● Problem requirements
Whenever the string "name" turns up in a line below, that line should be copied.

● Provided data
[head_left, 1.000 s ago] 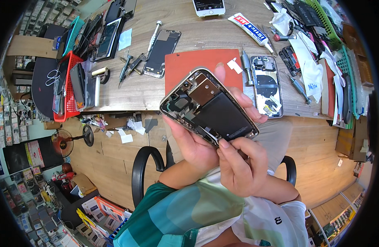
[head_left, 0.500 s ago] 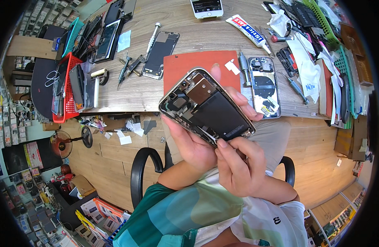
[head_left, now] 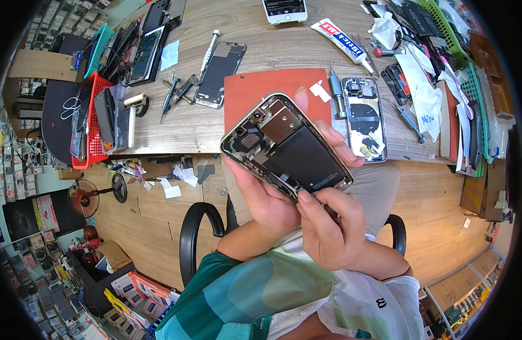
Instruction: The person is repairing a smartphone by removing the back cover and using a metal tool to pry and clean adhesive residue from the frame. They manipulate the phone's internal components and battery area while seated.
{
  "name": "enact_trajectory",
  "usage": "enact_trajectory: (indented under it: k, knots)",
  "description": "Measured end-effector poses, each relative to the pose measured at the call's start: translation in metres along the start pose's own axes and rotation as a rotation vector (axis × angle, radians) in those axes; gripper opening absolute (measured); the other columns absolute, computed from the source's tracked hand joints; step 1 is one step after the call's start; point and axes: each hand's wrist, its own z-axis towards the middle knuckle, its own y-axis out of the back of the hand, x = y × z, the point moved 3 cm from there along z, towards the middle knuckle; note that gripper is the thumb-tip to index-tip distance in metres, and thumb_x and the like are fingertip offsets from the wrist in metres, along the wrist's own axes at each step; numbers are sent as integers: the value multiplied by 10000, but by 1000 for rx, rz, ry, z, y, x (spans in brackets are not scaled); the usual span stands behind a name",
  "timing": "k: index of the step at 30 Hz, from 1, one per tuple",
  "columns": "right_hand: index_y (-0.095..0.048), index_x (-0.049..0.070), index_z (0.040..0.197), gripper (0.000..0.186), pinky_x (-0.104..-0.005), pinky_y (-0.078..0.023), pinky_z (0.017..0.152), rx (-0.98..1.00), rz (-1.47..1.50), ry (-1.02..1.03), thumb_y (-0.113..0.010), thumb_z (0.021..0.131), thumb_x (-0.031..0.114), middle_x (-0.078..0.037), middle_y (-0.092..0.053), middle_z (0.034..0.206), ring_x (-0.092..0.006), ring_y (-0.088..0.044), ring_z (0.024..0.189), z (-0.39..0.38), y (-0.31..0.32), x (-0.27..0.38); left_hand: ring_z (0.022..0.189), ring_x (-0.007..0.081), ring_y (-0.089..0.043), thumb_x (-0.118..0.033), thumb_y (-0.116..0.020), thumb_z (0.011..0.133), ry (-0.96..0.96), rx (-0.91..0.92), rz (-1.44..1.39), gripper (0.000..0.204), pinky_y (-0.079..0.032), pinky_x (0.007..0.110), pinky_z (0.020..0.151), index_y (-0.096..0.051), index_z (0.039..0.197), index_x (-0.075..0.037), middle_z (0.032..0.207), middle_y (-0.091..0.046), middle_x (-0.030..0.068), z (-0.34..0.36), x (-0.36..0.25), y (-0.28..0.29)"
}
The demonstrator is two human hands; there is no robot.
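My left hand [head_left: 266, 207] is closed around an opened phone [head_left: 289, 148], tilted with its insides facing up. A black battery [head_left: 307, 157] fills much of the phone's lower half; a metal-shielded board [head_left: 279, 123] and the camera parts sit above it. At the phone's near edge, thumb and index of my right hand [head_left: 333, 226] pinch a slim silvery tool [head_left: 289, 184]. Its tip reaches inside beside the battery; the rest of it is hidden by my fingers. Behind the phone lies a red-brown mat [head_left: 255, 85] with small white pieces [head_left: 320, 90].
Right of the mat lie a screwdriver [head_left: 336, 93] and another opened phone housing [head_left: 364, 119]. To the left are a loose screen panel [head_left: 218, 76], several tools and a red basket [head_left: 96, 124]. A glue tube [head_left: 343, 45] and a white phone [head_left: 286, 11] lie farther back.
The phone has shifted slightly to the right in my left hand. My right hand stays at its near edge, with the tool tip at a slightly different place inside.
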Motion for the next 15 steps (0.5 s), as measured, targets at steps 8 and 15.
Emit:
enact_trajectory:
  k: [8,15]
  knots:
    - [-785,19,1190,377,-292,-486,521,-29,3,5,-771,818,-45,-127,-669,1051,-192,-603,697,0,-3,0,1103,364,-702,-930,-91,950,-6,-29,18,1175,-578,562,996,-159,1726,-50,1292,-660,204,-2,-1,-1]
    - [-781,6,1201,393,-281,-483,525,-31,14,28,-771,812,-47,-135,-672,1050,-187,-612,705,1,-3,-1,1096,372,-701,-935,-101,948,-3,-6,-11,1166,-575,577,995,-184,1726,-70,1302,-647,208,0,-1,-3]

● Reply
  "name": "enact_trajectory",
  "description": "Measured end-effector poses, each relative to the pose measured at the call's start: translation in metres along the start pose's own axes and rotation as a rotation vector (axis × angle, radians) in those axes; gripper opening absolute (measured); the other columns absolute, computed from the source's tracked hand joints; step 1 is one step after the call's start; point and axes: each hand's wrist, its own z-axis towards the middle knuckle, its own y-axis out of the back of the hand, x = y × z, the point moved 3 cm from there along z, towards the middle knuckle; note that gripper is the thumb-tip to index-tip distance in metres, and thumb_x and the like are fingertip offsets from the wrist in metres, along the wrist's own axes at each step; numbers are sent as integers: the value multiplied by 10000, but by 1000 for rx, rz, ry, z, y, x (spans in brackets are not scaled); the usual span stands behind a name",

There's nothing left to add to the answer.